The season opened with a 4–1 home defeat by Northampton Town, Andy Woan scoring the first goal of the new division. Roy Sproson was then dropped from the first eleven, and Vale failed to find a win in Burslem until 29 September. Their away form proved to be outstanding though, as the team recorded seven wins in their first nine away fixtures. On 24 September, Vale Park saw its first match under the new £17,000 floodlights, as the club beat West Bromwich Albion (who included Ronnie Allen in their line-up) 5–3. With a 4–1 win over Southport five days later, The Sentinel'''s 'T.G.F.' remarked that "the spell is broken". Vale remained unbeaten at home for the rest of the season. Strong in attack, the club took until 11 October before failing to score, in a goalless draw with Oldham Athletic witnessed by Shirley Bassey (as a guest of Norman Low). A fortnight later Vale failed to beat Carlisle United, as referee J.G.Williams blew the full-time whistle just as a Jack Wilkinson header was floating into the opposition's net. On 8 November, Vale beat Exeter City 5–3 in a top-of-the-table clash. Two consecutive away defeats followed soon after, as Vale fell down to third. The 4–2 loss in an 'appalling mud bath' at The Den saw the débuts of keeper Ken Hancock and striker Graham Barnett.

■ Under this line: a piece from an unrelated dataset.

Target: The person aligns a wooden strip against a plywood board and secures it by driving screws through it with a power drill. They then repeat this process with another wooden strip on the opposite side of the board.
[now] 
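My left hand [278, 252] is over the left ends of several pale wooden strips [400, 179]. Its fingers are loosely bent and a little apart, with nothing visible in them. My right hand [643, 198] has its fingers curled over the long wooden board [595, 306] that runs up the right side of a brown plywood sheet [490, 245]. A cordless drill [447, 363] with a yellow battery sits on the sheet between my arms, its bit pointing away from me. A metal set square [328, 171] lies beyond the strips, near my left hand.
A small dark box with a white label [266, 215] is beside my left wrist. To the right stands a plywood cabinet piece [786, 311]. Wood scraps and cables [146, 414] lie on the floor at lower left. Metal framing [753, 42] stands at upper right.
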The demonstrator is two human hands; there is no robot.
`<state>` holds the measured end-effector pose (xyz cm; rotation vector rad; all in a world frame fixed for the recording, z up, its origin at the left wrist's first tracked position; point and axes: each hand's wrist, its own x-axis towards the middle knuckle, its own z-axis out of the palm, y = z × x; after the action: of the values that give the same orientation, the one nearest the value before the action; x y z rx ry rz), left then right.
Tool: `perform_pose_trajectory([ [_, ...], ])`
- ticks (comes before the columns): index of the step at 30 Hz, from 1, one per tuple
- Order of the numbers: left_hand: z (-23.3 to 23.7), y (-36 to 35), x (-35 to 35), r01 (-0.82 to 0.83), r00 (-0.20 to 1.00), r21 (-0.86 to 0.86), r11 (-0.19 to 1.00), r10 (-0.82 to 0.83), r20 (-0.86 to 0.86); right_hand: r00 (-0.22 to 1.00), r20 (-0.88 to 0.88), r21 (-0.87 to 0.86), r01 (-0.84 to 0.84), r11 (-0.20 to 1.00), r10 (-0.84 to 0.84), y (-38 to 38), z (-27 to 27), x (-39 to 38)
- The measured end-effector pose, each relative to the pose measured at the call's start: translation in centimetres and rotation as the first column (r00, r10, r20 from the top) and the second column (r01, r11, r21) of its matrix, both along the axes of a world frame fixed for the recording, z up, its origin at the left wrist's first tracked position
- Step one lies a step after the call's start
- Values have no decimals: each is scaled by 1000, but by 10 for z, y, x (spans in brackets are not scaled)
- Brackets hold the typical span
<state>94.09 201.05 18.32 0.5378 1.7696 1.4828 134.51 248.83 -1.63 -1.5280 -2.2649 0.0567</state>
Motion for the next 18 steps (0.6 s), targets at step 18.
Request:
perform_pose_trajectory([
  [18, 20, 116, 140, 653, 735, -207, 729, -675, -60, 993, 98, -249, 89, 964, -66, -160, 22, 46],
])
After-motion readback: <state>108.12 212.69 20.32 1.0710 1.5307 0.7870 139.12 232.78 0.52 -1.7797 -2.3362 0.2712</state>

A twelve match unbeaten run followed, taking Vale four points clear at the top. This included a triumphant 8–0 Boxing day win over Gateshead (a Vale Park record and their biggest win since 24 September 1932), followed by a 4–0 win at Redheugh Park on New Year's Day. Roy Sproson was then brought back into the defensive line, whilst up front Stan Steele 'did the work of two men', Harry Poole brought 'flexibility and fluidity', and Barnett scored from half-chances. Just as Vale seemed to be running away with the title, defeat came on 16 March at Highfield Road to Coventry City. The following month the "Valiants" beat the "sky blues" 3–0, taking them six points ahead of the chasing pack. Promotion was secured on 18 April with a 1–1 draw at home to Darlington, and the title was secured with a final day victory over Millwall.

They finished as champions with 64 points, four points clear of second, and seven clear of fifth spot. They had secured twelve victories on the road, as despite nobody recording a hat-trick all season, a club-record 110 goals were scored – with five players reaching double-figures. The defence was also strong, only Coventry and York City conceded fewer. Praise came in for manager Norman Low, who in turned praised Barnett as 'the supreme goal poacher', Hancock as 'the find of the season', whilst Steele was 'the model of consistency'.

Finances
On the financial side, gate receipts rose by 20% to £39,934, whilst there was a transfer credit of £6,075. Wages had risen to £26,535, however the club's Sportsmen's Association made a donation of £9,069 to give the club a profit of £8,595. Pleased with his players, Low only released Alan Martin (Northwich Victoria) and reserve Ken Higgs (who went on to enjoy a successful cricket career). The stadium received an upgrade, as the Bycars End was terraced, increasing capacity by 6,500 to 50,000, and the car park was extended and additional drains were installed.

Cup competitions
In the FA Cup, Vale exited in the First Round with a 1–0 defeat by Torquay United at Plainmoor.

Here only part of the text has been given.